Improvements/Changes
* `vector_model`:
* Add option to provide sample `weights` when training a `VectorModel`, adjusting all subclasses accordingly. Models that do not support weighting will log a warning if weights are specified.
* Remove unnecessary intermediate base class `VectorModelFittableBase`
* Add helper function `get_predicted_var_name`
* Add extra `xgboost` on PyPI. sensAI supports a wide range of XGBoost versions (dating back to 2020),
but with the extra, we opted to use 1.7 as a lower bound, as compatibility with this version
is well-tested.
* `util`:
* `util.version`: Add methods `Version.is_at_most` and `Version.is_equal`
* `util.logging`:
* `add_memory_logger` now returns the logger instance, which can be queried to retrieve the log (see breaking change below)
* Add class `MemoryLoggerContext`, which be used in conjunction with Python's `with` statement to record logs
* Allow to control 'append' mode in `add_file_logger` and `FileLoggerContext`
* `util.pickle`:
* Add class `PersistableObject` as a marker for classes that can be persisted via pickle.
This is useful for classes which initially have no state but may have state in the future.
Note that if a stateless class is unpickled, it will not call `__setstate__` upon unpickling, thus making it impossible to add
required state if it has been refactored to have state.
* `setstate`: Allow `renamed_properties` parameter to alternatively accept a tuple providing the new name and a function computing the new value
* `util.cache`: Add class `LRUCache` as a simple least-recently-used (LRU) cache implementation implementing the `KeyValueCache` interface
* `util.io`:
* Add util functions for path creation: `create_path`, `create_dir_path`, `create_file_path`
* `util.pandas`:
* Add `SeriesInterpolation` abstraction for the interpolation of `pd.Series` objects
* Method `interpolate_all_with_combined_index` allows to bring multiple series into a common index, filling in missing values
in each series via interpolation
* Implementation `SeriesInterpolationRepeatPreceding` (to fill gaps by repeating the last value)

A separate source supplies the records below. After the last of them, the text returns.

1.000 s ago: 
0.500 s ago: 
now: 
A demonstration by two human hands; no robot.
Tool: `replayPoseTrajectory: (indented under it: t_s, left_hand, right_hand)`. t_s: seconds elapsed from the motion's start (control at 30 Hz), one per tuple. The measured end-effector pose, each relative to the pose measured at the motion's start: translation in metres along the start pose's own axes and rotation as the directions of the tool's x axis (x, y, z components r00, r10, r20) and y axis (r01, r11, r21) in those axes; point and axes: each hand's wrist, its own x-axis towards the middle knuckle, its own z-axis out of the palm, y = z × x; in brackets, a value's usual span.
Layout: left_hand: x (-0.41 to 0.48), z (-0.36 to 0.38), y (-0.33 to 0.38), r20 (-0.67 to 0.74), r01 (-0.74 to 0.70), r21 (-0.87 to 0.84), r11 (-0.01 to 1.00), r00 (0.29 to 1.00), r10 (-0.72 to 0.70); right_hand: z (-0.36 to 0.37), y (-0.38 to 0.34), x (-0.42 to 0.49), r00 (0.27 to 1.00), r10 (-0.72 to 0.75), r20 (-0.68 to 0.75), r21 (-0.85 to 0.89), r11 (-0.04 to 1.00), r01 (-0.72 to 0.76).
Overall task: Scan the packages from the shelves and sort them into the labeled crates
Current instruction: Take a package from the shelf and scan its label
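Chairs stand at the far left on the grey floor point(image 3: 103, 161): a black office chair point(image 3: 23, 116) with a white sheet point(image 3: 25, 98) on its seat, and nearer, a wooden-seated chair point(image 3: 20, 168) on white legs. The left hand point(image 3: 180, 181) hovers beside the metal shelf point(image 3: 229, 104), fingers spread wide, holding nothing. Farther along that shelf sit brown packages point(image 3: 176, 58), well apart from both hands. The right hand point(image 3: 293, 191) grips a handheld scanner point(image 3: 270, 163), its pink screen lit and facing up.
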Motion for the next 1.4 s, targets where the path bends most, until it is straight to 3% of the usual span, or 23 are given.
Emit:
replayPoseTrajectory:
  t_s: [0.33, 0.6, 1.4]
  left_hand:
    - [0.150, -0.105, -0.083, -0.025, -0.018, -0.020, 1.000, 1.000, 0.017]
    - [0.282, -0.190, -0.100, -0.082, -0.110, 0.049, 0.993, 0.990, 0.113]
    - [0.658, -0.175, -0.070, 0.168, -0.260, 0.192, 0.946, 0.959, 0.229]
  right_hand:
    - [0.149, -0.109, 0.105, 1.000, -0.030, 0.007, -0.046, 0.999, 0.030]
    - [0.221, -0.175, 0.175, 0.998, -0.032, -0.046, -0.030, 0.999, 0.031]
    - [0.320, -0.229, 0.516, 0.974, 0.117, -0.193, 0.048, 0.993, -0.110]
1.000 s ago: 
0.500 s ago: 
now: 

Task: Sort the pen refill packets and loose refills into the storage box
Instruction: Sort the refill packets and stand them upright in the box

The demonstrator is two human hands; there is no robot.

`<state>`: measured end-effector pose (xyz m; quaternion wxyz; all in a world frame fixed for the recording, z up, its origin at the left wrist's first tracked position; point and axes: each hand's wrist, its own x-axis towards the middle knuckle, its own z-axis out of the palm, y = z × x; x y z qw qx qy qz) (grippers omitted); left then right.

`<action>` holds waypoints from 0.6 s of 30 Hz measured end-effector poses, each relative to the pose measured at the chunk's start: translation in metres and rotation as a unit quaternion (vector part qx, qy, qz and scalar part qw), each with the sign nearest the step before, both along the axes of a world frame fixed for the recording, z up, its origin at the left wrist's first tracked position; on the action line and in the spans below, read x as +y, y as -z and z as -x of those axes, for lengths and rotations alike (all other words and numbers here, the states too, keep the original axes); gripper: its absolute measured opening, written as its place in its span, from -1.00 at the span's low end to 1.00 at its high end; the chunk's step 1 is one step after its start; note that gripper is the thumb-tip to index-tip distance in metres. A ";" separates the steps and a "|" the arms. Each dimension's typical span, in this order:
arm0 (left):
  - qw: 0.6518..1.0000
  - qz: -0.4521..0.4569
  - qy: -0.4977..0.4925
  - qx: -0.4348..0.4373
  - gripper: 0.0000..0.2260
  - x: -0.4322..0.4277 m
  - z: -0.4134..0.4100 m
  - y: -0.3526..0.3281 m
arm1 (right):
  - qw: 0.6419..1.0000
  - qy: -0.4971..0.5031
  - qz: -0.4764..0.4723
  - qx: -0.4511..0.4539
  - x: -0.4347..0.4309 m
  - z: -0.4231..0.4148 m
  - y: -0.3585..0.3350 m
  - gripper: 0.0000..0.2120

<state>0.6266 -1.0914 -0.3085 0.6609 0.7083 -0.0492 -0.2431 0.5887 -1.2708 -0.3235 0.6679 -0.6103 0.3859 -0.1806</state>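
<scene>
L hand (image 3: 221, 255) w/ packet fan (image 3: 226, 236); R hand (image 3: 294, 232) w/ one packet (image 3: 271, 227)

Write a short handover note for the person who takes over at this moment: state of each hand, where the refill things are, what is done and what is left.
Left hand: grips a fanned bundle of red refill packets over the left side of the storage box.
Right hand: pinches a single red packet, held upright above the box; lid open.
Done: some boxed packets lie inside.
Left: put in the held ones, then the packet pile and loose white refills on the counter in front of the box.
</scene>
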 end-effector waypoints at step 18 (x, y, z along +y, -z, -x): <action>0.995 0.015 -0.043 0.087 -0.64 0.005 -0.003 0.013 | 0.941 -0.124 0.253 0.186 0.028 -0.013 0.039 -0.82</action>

* Implementation `SeriesInterpolationLinearIndex` (to interpolate linearly based on an index)
* Add function `average_series` to compute the average of multiple series based on interpolation
* Add function `query_data_frame` to support SQL-like queries via `duckdb` (see changes pertaining to `ResultSet`)
* `util.plot`:
* Add `AverageSeriesLinePlot`
* `ScatterPlot`: add option `add_diagonal`
* `util.helper`:
* Add function `contains_any`
* `evaluation`:
* Introduce `ResultSet` to support interactive querying and analysis of prediction results
* Specialised for regression via `RegressionResultSet`; can be created from a `VectorRegressionModelEvaluationData` object via new method `create_result_set`
* Supports filtering based on `duckdb` using SQL queries (optional dependency; tested with v0.10.1)
* Support weighted data points ...
* in `RegressionEvalStats` (including the heat map plot generation)
* in all applicable `RegressionMetric` subclasses (to support this, implementations were partly switched to sklearn-based implementations which already support weighting).
* in `RegressionEvalStatsPlotHeatmapGroundTruthPredictions`
* but NOT yet for classification evaluation.
* `EvaluationResultCollector`: Add method `is_plot_creation_enabled`
* `VectorRegressionModelEvaluationData`: Add methods `create_result_set` and `to_data_frame`
* `data`:
* `InputOutputData`:
* Add method `to_data_frame` and alias `to_df`
* Add module `data.dataset` containing sample datasets (mainly for demonstration purposes)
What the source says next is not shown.